* [Assignment] Copy every line of the material precisely.

* [Material provided]
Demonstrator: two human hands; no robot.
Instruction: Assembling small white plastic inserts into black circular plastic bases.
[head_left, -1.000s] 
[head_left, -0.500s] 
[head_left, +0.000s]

* [Result of this task]
Demonstrator: two human hands; no robot.
Instruction: Assembling small white plastic inserts into black circular plastic bases.
[head_left, -1.000s] 
[head_left, -0.500s] 
[head_left, +0.000s]

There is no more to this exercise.